Eanraigh threw up a hand in acquiescence.
“And second of all, that team is already invested in her. They were close to breaking their orders anyway. Why not let them officially train her, support her? That way, she joins the fold sooner. Face it, Eanraigh, we need all the combat classes we can get our hands on. The townsfolk are still looking to force their children down their family paths.”
It was Eanraigh’s turn to frown. “They have the right to determine their family’s path, Thyra.
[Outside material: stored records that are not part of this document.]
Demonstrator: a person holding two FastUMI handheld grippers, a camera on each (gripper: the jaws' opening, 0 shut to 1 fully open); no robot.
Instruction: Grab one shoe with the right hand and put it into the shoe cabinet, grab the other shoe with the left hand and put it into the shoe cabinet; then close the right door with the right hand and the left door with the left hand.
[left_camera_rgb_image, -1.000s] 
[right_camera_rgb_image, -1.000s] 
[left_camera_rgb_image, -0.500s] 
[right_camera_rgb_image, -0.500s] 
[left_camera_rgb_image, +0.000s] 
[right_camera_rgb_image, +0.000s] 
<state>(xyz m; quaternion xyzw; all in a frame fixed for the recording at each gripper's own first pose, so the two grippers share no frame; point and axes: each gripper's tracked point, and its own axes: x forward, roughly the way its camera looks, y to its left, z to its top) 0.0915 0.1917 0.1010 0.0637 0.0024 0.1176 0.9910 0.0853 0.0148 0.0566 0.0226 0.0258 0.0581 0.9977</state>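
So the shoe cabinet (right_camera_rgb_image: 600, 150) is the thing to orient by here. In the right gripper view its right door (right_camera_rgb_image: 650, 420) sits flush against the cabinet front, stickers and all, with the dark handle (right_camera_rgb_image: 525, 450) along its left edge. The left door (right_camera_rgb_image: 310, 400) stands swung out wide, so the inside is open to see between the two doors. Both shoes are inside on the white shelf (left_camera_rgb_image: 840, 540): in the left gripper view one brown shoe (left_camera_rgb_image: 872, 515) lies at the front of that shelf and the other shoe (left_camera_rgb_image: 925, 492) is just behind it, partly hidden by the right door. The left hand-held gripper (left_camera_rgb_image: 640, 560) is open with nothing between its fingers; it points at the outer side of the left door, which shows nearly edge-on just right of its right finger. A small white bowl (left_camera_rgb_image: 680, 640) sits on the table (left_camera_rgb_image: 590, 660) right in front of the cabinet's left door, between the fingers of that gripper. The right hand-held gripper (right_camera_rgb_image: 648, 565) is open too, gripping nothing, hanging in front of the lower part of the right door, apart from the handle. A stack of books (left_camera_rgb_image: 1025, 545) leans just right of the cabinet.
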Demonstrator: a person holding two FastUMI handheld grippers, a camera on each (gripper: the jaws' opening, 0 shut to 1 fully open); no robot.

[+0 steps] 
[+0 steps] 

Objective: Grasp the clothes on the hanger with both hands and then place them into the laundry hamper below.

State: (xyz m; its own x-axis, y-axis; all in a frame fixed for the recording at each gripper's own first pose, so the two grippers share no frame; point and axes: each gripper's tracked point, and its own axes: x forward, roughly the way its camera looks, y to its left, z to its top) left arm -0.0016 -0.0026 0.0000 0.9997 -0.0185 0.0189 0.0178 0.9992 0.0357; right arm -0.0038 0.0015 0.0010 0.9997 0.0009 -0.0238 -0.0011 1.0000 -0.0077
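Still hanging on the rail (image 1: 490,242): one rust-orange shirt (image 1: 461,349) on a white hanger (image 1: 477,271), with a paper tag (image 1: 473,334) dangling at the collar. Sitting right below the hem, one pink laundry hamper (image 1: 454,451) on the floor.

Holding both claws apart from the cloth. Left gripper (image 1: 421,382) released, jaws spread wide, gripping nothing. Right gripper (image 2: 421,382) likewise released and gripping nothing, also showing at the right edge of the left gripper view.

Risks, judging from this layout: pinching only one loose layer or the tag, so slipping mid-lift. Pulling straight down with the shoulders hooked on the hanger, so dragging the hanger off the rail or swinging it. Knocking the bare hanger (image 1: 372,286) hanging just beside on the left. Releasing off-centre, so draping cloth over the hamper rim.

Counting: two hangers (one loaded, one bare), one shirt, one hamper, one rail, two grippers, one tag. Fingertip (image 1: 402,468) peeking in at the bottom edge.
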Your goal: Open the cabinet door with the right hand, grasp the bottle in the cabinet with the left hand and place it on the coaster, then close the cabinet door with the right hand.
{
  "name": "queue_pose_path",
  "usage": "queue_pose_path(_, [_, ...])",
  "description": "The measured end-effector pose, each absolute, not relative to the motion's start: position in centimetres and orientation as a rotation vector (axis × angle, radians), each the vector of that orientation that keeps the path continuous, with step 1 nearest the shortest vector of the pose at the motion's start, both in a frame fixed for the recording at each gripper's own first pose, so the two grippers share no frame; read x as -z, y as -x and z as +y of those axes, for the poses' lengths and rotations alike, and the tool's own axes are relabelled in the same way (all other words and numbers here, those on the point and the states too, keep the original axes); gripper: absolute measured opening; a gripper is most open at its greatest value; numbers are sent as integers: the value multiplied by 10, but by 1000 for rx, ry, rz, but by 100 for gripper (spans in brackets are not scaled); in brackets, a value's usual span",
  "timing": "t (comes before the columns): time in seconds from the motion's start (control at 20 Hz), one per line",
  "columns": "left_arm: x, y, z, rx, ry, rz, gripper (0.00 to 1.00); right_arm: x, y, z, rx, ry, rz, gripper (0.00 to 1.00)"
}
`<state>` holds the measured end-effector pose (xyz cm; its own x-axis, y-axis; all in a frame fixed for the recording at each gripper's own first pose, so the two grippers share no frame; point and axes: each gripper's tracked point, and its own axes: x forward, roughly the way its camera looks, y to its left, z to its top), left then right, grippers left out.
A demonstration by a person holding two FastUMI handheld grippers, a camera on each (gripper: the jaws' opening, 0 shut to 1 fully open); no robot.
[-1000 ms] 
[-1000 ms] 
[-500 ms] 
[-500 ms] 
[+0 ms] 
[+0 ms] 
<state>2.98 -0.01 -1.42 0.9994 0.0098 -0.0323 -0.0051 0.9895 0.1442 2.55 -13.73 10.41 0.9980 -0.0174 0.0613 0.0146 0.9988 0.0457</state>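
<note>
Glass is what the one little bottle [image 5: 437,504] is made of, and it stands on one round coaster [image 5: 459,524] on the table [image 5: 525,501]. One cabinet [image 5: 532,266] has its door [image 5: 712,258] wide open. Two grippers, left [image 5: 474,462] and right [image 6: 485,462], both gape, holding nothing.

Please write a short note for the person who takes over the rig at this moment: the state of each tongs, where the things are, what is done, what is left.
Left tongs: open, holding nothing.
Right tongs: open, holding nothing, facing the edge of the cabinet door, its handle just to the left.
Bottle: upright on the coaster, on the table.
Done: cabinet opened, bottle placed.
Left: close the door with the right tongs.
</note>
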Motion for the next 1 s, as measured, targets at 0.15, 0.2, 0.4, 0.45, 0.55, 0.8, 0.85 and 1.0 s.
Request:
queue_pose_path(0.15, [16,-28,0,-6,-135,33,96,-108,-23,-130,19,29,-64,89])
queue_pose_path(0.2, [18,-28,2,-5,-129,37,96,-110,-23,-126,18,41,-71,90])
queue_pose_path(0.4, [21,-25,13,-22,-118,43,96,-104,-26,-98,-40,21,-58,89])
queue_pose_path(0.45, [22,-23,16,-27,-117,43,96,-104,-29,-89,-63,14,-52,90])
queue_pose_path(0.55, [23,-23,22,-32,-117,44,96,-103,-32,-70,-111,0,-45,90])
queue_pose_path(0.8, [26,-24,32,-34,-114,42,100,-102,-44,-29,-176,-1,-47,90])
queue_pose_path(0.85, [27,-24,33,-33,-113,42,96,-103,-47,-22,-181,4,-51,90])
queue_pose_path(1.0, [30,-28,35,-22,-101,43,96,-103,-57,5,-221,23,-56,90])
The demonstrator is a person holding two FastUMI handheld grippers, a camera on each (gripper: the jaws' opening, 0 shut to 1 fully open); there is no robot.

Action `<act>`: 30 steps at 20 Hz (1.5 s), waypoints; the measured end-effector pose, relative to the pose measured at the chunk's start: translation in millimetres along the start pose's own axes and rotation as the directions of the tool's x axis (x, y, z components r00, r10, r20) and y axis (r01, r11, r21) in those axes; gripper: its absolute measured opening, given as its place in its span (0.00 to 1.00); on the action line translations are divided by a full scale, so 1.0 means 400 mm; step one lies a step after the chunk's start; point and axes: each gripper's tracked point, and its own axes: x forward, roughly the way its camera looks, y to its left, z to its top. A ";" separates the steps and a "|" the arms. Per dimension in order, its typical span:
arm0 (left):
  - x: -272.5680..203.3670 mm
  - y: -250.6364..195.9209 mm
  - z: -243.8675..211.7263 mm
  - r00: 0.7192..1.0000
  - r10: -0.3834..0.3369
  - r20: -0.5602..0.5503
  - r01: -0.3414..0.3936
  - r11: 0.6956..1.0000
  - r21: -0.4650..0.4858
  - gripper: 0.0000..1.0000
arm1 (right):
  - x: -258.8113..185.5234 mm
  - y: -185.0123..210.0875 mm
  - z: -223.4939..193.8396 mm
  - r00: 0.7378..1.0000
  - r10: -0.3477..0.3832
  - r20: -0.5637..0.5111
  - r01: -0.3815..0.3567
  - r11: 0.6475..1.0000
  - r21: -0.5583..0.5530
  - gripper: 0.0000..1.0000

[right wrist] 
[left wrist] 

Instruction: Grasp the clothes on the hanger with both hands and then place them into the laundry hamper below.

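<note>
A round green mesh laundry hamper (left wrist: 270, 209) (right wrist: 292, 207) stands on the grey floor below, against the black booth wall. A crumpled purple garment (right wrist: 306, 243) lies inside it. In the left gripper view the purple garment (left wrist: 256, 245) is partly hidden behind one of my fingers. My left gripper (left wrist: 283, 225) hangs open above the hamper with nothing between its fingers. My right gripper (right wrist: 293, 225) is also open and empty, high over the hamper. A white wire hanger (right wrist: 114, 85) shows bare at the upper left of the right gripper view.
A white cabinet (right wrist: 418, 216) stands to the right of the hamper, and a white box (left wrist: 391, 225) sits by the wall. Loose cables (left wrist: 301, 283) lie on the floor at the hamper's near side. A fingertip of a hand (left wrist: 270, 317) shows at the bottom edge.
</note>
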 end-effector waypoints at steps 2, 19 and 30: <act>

There is also no guarantee that she joins the Guild. Apparently, she doesn’t even want to be a part of what we have here?”
Thyra twisted her lips. She knew that Eanraigh had his own worries, and the prestige and strength of the Guild was a major part of that. Most of the time, his goals matched her own. In this case, however, she was worried that he would put the best of the Guild ahead of this newcomer’s.
In the short term, that might benefit the Guild.
But in the long term?
She wasn’t convinced. Her own actions had already soured this woman’s thoughts against the Guild — and against herself — because she had not understood the full implications of the woman’s presence.
“No, I think she just does not want to be forced into it. Thirdly,” she went on, before the Guild Leader could interrupt again, “I haven’t even written the orders to Rían. How did you know that I was going to do that?”
He waved a hand.
“You are going to, are you not?”
“It’s in her best interests—”
“Thyra, have you forgotten what happened in the market already?”
“Of course I haven’t!” she said. She stared Eanraigh down. “No matter what that family say, they are still beholden to our rules. Unless they finally want to drop the fiction of their membership? Rían is a full-blooded member of this Guild, and he will abide by our orders until the day he decides to leave.”
Eanraigh crossed his arms across his chest.
“Be that as it may, Thyra, you’re playing a dangerous game, throwing your weight around like this.”
She shrugged.
“The girl doesn’t follow orders,” he grumbled.
Suppressing the smirk she knew would probably cause an argument and for Eanraigh to storm out, she composed herself before replying.
“The girl is a woman, Eanraigh. It was a massive oversight on our part to fail to recognise how much that would be an issue. And does her ability to follow orders really matter when she levelled from third to fifth level in a single night, on her own?”
He huffed out a breath.
“Not when you put it like that. But for the gods’ sake, she has to learn.”
“That’s your problem, Guild Leader,” she said. She picked up a thin stone tablet from one side of her desk. When she touched it, her system lit up with information. “Mine is whether our adventurers, and by extension our citizens and the entire town, are levelling appropriately to the benefit of Lóthaven and the whole land.”
He could scowl at her all he liked, he — technically — wasn’t her boss. She wasn’t his, either, which had meant that over time they’d come to be close allies, if not sometime friends, but situations like this that strained their relationship came up more and more often lately.
Thyra just wished that she had learned earlier what exactly they were dealing with.